In December, Hungary and Brazil cosponsored a public gathering at which HHS Special Representative for Global Women’s Health Valerie Huber—an abstinence education advocate—thanked countries that have demonstrated “political will” and “moral courage” and acted to “preserve our countries and this civilization as it should be.” Azar singled out Huber for praise at Thursday’s ceremony.
This year, on Jan. 16, Azar addressed a closed-door meeting of 35 nations at Blair House, on the other side of Pennsylvania Avenue from the White House. “Together, we built a pro-life, pro-family, pro-sovereignty coalition that is a force to be reckoned with,” Azar declared of the 2019 organizing efforts. But, he added, “our informal coalition needs to grow and be more active.”
Joining Azar in January were Trump adviser Kellyanne Conway and representatives of two authoritarian leaders compared to and praised by President Donald Trump: Hungary’s Novák and Brazil’s deputy chief of mission] in Washington, Minister-Counselor Fernando Pimentel.
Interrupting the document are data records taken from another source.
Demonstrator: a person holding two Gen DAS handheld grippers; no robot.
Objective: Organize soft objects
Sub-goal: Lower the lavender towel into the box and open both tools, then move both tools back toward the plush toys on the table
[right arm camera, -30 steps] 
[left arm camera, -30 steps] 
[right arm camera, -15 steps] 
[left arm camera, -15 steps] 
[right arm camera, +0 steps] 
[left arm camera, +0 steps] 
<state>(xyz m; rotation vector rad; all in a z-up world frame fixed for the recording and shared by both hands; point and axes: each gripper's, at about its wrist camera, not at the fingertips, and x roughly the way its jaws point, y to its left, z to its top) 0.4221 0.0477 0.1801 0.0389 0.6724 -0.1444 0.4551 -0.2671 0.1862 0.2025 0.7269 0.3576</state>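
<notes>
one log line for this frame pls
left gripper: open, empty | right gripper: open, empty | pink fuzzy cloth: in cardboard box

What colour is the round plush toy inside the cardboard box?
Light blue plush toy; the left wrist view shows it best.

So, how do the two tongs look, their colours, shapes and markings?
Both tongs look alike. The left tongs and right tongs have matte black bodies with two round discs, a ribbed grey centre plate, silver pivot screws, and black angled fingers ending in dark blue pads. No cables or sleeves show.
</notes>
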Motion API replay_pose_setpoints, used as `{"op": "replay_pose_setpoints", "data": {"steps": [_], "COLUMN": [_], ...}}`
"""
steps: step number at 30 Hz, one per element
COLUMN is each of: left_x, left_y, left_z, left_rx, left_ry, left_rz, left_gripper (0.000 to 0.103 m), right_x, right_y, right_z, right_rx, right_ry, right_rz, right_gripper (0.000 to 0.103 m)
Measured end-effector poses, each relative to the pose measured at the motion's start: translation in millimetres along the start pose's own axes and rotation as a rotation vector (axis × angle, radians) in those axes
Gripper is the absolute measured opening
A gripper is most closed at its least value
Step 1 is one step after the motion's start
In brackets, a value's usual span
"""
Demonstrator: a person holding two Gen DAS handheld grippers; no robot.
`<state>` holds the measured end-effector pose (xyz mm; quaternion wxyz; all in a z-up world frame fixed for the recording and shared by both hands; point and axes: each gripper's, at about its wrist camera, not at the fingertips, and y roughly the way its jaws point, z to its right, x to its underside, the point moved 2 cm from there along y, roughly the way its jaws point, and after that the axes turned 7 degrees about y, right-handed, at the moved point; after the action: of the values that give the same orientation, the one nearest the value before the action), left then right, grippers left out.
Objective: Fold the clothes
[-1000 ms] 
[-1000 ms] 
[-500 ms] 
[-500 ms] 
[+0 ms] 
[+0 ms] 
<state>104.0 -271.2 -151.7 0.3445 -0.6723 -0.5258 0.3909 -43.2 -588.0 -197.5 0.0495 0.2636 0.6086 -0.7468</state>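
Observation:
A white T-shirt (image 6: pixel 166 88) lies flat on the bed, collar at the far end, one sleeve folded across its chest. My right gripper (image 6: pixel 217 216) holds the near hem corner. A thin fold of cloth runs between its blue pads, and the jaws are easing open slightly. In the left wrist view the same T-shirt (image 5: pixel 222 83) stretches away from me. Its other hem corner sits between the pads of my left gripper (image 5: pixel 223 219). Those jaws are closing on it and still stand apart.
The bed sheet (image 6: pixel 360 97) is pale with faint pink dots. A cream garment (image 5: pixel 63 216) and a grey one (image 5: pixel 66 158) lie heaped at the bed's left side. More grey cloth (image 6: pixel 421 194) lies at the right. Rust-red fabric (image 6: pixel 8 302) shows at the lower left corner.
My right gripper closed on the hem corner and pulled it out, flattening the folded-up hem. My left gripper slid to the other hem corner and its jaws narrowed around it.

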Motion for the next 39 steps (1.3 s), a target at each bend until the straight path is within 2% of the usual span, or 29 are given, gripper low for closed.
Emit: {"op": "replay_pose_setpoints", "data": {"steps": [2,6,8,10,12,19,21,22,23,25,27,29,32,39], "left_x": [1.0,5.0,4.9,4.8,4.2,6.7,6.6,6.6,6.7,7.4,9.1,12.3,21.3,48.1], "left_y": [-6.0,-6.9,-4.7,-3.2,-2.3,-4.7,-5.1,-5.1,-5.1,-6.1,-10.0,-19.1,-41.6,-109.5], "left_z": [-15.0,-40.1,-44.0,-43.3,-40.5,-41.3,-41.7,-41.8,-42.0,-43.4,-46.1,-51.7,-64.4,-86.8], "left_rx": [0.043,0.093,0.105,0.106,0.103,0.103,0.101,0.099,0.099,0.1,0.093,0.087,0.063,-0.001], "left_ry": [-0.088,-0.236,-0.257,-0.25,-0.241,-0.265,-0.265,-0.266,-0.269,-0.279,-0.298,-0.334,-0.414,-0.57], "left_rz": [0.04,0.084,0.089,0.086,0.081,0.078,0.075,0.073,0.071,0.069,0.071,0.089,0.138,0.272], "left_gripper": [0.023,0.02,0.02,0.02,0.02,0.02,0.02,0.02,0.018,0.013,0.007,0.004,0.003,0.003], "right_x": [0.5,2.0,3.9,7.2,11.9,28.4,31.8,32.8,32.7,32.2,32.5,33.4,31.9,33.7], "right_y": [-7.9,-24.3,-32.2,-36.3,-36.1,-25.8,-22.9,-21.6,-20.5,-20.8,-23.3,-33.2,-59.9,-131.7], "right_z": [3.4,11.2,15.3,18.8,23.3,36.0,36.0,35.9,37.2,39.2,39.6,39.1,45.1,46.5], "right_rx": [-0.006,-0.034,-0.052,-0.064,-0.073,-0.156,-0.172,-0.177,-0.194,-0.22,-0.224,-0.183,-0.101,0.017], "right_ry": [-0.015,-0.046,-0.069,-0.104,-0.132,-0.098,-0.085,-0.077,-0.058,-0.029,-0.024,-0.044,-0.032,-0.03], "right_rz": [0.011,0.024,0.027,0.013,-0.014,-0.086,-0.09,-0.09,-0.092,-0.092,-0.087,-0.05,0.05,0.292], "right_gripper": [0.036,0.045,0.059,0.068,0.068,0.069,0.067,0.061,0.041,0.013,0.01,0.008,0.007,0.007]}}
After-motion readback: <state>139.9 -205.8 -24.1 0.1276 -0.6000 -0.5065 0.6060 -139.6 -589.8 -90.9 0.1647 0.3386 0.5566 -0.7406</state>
Azar also read a letter from Uganda’s Aceng, whom Azar called “one of our strongest and most reliable partners.”
At that event, Azar encouraged countries to continue to build momentum by attending “an upcoming global women’s health conference” in Geneva, Switzerland, in May, just before the start of the World Health Assembly. That is where the consensus declaration was to be finalized, but COVID-19 derailed that gathering. Presumably with an eye on the U.S. elections, sponsors decided to push forward with the release of the statement before the group meets next year.
All this official business builds on the work being done by an extensive network of religious-right legal and political groups. Hungary’s Novák has met with representatives of the Alliance Defending Freedom, the religious-right legal giant that opposes LGBTQ equality in the U.S. and has defended criminalization of homosexuality in other countries. “We agree that there is a great need for closer cooperation among international pro-family stakeholders in defending #family values,” Novák tweeted last November.
C-FAM, which works relentlessly to promote anti-choice and anti-LGBTQ policies at the U.N., cheered Azar’s January remarks. And C-FAM’s Austin Ruse, was quick to put out a statement Thursday “heartily” congratulating the Trump administration and the 32 nations that have signed the new declaration.